At Mohegan: Students to take their learning outdoors

Mohegan School students and staff will soon have a chance for a change of instructional scenery.
The school’s Parent Teacher Organization (PTO), with money raised through its annual Spring Fling benefit, has chosen to donate $17,509 for the creation of an outdoor shelter and four picnic tables — which, when work is complete, will become the school’s outdoor classroom.
“I truly envision this as a space that’s going to maximize instruction and empower the students to bring their learning to a much higher level,” said Mohegan School Principal Kristen Santilli. “The students can be out in nature, doing something with science, for example, and they will be right there, taking ownership. I’m really excited about this. This is an incredible learning experience for them.”

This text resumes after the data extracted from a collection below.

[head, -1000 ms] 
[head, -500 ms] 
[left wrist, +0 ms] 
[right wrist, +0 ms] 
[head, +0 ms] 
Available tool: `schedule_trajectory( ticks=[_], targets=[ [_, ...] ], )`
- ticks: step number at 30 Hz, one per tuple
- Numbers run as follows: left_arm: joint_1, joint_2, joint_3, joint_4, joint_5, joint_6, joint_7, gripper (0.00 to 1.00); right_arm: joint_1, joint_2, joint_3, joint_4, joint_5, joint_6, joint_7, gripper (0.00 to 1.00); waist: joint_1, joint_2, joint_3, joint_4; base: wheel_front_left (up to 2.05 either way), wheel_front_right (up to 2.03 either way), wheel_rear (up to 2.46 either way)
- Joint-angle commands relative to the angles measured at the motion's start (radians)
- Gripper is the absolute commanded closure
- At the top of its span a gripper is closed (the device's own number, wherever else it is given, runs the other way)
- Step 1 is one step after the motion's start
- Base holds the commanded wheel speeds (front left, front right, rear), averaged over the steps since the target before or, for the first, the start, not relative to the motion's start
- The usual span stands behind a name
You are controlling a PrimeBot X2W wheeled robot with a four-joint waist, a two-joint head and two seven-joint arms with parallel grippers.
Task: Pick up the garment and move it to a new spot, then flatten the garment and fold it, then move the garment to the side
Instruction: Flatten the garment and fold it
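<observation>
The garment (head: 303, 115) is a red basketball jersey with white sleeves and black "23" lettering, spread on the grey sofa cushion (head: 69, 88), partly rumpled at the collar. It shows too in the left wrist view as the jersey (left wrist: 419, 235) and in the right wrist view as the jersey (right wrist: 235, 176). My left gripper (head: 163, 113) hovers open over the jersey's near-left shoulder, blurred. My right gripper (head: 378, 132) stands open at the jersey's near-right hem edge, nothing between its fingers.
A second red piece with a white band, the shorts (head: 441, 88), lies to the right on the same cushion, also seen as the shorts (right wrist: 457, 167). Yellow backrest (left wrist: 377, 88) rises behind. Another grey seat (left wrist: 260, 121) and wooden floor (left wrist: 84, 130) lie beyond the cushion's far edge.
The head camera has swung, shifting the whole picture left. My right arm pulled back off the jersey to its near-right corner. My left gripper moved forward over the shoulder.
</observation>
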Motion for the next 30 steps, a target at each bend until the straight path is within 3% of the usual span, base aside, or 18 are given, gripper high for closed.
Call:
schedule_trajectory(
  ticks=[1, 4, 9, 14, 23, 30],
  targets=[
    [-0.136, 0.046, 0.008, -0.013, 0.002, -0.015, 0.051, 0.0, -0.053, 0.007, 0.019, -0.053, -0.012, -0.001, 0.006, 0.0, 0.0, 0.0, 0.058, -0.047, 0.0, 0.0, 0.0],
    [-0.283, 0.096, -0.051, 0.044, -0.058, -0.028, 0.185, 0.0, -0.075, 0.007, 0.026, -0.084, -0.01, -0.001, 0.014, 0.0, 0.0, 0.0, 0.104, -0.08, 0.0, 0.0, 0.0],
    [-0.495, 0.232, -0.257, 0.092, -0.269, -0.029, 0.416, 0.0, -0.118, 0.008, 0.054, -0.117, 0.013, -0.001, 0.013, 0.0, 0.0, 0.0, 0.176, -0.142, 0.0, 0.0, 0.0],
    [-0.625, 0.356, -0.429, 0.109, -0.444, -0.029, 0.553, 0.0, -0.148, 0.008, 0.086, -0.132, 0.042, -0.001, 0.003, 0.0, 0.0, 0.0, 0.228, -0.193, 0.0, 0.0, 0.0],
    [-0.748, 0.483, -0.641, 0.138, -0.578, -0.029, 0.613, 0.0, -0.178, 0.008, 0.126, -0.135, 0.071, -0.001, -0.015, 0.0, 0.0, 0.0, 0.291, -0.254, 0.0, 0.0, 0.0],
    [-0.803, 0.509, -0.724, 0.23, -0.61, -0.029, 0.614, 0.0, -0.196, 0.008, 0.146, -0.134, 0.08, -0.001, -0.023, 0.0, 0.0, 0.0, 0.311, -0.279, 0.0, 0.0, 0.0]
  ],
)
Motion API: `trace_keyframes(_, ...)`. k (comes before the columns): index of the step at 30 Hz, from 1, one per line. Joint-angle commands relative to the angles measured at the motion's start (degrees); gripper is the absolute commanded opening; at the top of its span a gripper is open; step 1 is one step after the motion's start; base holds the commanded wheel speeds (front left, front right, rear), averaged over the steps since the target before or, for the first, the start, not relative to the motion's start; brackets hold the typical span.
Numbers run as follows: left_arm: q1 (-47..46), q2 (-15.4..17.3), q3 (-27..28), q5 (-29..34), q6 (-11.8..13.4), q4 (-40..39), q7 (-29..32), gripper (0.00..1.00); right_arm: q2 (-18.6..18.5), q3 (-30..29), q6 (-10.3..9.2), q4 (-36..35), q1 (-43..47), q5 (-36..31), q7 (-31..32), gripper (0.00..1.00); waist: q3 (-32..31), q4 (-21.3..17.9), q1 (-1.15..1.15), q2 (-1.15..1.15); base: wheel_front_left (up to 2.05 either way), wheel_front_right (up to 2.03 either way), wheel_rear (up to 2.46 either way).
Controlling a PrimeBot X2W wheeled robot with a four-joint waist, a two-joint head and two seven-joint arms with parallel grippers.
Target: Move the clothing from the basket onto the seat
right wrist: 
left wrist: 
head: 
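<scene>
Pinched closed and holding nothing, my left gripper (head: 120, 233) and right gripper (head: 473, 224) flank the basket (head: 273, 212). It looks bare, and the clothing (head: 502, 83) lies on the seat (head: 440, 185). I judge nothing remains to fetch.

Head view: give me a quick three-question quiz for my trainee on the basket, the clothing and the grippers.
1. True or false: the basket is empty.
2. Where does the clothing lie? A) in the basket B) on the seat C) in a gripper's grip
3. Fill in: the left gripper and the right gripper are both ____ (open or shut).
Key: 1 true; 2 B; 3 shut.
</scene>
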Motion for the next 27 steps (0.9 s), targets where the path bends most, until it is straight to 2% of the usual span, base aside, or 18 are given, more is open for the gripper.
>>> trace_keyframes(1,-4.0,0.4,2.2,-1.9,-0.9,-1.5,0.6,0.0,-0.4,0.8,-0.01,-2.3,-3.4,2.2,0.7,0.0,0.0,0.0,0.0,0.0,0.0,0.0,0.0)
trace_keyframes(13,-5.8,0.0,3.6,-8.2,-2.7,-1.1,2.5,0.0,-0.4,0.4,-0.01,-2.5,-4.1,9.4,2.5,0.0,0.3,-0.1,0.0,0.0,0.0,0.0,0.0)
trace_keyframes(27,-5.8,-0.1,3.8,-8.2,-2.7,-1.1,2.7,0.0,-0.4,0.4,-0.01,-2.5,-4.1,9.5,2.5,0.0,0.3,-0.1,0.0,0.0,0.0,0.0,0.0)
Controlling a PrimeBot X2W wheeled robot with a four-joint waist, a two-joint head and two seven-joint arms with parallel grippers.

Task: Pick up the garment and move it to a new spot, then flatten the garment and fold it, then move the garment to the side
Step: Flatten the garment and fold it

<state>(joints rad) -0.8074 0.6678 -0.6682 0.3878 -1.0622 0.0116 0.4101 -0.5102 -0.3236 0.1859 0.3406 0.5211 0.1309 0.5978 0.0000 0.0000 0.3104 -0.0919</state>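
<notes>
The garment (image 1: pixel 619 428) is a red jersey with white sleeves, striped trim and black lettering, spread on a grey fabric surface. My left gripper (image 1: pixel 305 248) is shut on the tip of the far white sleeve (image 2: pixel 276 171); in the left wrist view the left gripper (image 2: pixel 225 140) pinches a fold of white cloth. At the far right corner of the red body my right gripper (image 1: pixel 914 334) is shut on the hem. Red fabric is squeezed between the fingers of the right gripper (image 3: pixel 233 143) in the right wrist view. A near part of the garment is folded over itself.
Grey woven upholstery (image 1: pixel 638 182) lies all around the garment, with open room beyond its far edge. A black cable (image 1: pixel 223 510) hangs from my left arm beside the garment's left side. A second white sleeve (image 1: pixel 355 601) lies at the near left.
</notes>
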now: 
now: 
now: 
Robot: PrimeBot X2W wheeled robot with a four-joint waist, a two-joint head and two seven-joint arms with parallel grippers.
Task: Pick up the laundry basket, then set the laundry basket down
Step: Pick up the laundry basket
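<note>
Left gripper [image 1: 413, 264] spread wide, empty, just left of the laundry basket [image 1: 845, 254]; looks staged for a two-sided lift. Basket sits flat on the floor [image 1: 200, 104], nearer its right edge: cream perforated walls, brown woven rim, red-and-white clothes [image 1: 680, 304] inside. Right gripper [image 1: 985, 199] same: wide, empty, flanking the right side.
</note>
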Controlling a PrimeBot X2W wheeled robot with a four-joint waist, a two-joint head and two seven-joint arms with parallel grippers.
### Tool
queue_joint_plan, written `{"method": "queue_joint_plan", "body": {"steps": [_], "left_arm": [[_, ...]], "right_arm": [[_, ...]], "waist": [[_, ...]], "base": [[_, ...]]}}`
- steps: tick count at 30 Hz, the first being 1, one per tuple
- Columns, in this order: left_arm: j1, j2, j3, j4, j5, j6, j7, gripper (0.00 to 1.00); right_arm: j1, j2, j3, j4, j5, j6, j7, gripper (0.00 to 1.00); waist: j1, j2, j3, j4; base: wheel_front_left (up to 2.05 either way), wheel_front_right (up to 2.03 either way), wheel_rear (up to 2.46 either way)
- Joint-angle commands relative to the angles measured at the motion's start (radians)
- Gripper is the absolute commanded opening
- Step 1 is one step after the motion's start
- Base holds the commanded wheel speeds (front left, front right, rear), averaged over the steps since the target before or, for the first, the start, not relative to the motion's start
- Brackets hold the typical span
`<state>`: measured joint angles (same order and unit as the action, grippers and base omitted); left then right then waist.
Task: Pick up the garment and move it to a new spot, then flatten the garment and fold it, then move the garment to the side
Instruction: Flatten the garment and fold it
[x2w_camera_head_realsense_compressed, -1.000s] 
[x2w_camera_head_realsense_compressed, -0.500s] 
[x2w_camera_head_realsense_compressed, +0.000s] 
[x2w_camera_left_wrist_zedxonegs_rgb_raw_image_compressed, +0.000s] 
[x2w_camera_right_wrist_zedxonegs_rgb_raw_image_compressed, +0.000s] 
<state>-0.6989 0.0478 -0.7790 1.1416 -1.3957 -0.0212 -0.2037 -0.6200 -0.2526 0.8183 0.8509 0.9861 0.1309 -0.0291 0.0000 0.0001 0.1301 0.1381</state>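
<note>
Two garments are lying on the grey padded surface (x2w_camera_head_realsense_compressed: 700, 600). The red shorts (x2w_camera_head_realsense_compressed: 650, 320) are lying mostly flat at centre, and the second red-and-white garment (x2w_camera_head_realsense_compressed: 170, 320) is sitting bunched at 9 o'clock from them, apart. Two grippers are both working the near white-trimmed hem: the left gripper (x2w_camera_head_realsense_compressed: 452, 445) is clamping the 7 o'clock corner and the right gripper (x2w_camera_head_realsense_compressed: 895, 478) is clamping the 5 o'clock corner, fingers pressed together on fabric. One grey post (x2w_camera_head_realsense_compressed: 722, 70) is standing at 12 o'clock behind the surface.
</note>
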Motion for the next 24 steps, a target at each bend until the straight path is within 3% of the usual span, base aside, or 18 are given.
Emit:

First grade teacher Tracey Sedlock, also the PTO teacher representative, said the outdoor classroom provides a necessary change of scenery for children during the school day.
“Elementary students will be able to use movement, it will keep them more on task, more focused,” said Sedlock. “I also think it is good to get the kids out in the fresh air. We try to give them some in the classroom, but it’s just not the same.”
“It is a positive repurposing an important space,” said school Superintendent Dr. Chris Clouet. “The opportunity for our very youngest students to play safely outdoors is important to their good health and education.”
Santilli said when she arrived at the school last year, her hope was to create an outdoor garden — a place where students can enhance their learning by growing, and ultimately maintaining, plants as well as fruits and vegetables.
“The PTO took that, said it was a great idea, but they said that the students really needed an area for that learning. That’s when they wanted to support Mohegan School getting this outdoor classroom,” said Santilli.
The Board of Education accepted the donation at its Tuesday, March 5, meeting, meaning, according to Santilli, work on installation can begin once the ground thaws and students will get this outdoor learning experience this school year.
Santilli said that once the outdoor classroom is in place, creation of the garden will soon follow. The school also said special visits — such as when Jones Tree Farm visited last year with an insect display — can be moved outside.
“This is just another place for us to learn,” said Sedlock. “It affords us different teaching opportunities because we might be able to teach things that are happening outside that you cannot see inside the classroom, whether it is the flowers, the trees, different insects that are out there. Now, students can be hands-on right there because we are out in it. This is new for us, and anything new like this is exciting.”